The bomb threats and vandalism at Jewish cemeteries in the first two months of the year inspired the creation of the Atlanta Initiative Against Anti-Semitism, which launched with an invitation-only meeting involving more than 150 groups March 30 and plans its first public meeting at 4:30 p.m. Sunday, May 21, at a location to be announced. Email VolunteersAIAAS@gmail.com to get involved with the group.

The good news in the ADL audit is a national decrease in physical assaults, with six in the first quarter of 2017 compared with 10 in the first three months of 2016. All of 2016 saw 36 physical assaults, down 36 percent from 56 in 2015.

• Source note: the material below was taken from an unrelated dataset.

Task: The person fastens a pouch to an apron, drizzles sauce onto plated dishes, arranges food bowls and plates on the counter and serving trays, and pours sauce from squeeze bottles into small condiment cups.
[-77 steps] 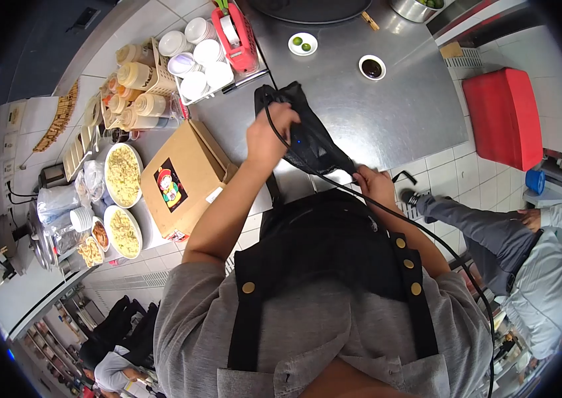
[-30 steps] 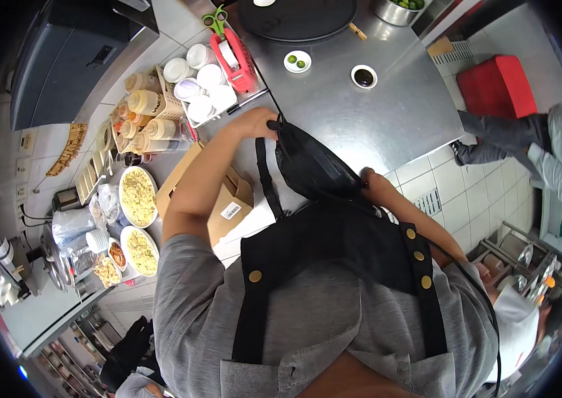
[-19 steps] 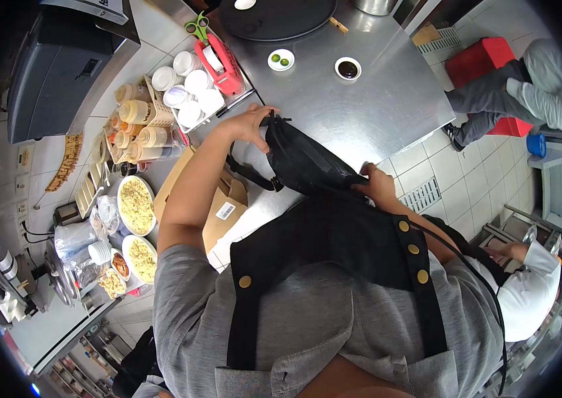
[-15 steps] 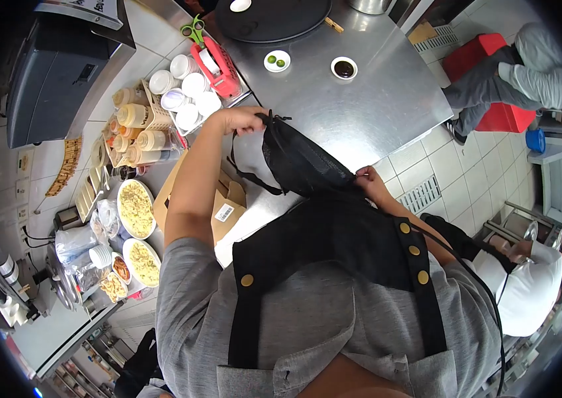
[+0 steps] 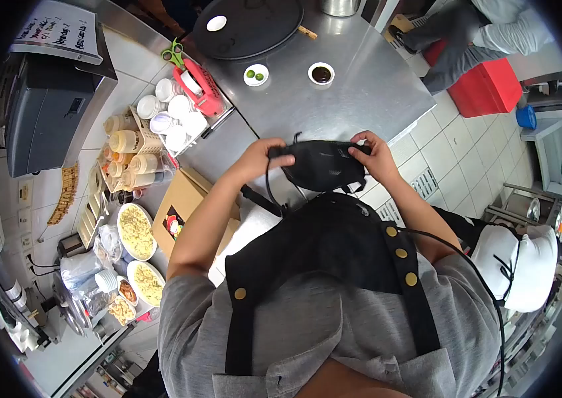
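A black pouch (image 5: 324, 167) with dangling straps stretches between my two hands, in front of my black apron (image 5: 321, 245). My left hand (image 5: 264, 161) is closed on the pouch's left end, thumb lying across its face. At its right end, my right hand (image 5: 379, 159) pinches the upper corner between thumb and fingers. A black strap (image 5: 260, 199) hangs below my left hand. The pouch is held close over the near edge of the steel table (image 5: 360, 86).
On the table are a small dish of green citrus (image 5: 255, 75), a bowl of dark sauce (image 5: 321, 73) and a black round tray (image 5: 248, 30). Left are stacked white cups (image 5: 178, 106), sauce bottles (image 5: 125, 142), a cardboard box (image 5: 188, 199) and food platters (image 5: 136, 232). People stand at the right.
My hands have come closer together, the right one rising and the left one dropping. The pouch has turned from a slanted, stretched hang to roughly level. The camera view has shifted slightly.
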The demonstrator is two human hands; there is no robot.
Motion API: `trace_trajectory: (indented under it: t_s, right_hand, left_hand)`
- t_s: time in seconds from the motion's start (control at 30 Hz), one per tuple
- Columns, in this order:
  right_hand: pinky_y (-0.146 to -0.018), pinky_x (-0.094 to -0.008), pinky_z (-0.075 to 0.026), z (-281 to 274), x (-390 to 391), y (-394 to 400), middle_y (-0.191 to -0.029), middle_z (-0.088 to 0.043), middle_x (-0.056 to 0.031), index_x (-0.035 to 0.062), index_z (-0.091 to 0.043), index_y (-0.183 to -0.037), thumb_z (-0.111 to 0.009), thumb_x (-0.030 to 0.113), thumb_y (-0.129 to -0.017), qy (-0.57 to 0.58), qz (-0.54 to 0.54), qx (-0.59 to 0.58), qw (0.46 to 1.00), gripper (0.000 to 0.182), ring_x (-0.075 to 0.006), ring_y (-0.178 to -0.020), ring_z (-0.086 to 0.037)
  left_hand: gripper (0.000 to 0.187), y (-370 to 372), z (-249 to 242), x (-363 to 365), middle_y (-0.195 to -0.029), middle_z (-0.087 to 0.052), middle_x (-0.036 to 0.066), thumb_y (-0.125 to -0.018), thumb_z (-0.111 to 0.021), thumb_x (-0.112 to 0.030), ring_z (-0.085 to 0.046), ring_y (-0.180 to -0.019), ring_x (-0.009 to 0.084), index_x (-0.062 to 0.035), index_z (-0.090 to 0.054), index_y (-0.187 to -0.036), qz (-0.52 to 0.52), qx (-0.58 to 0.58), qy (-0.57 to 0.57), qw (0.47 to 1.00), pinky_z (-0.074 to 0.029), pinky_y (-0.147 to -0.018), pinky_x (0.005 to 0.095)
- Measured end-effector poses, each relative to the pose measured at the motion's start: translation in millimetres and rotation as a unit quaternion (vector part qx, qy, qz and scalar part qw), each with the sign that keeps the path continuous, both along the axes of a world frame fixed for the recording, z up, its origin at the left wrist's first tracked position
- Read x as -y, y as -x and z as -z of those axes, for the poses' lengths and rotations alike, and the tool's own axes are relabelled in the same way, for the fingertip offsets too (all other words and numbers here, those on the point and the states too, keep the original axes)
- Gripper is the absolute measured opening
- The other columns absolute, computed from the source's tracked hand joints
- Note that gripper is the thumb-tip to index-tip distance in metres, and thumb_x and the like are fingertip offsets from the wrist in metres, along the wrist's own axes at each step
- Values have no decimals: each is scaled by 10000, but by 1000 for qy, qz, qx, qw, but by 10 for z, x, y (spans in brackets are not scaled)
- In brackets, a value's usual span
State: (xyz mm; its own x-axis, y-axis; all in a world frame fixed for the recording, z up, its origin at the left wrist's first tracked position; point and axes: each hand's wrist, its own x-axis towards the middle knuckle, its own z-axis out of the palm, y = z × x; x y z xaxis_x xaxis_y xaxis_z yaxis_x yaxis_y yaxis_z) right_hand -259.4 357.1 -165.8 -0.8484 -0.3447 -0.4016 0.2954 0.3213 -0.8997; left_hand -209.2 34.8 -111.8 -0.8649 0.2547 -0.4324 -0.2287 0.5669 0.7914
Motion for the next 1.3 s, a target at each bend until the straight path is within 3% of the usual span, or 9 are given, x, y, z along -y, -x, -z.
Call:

Incidents on college campuses were mostly flat, but anti-Semitic incidents at non-Jewish elementary, middle and high schools increased 106 percent, from 114 in 2015 to 235 in 2016. That increase accelerated with 95 incidents in the first three months of 2017.

“Schools are a microcosm of the country,” Greenblatt said. “Children absorb messages from their parents and the media and bring them into their schools and playgrounds. We are very concerned the next generation is internalizing messages of intolerance and bigotry.”

Oren Segal, the director of the ADL Center on Extremism, said the numbers reflect the resurgence of white supremacist activity in the United States and the use of technology to spread hatred.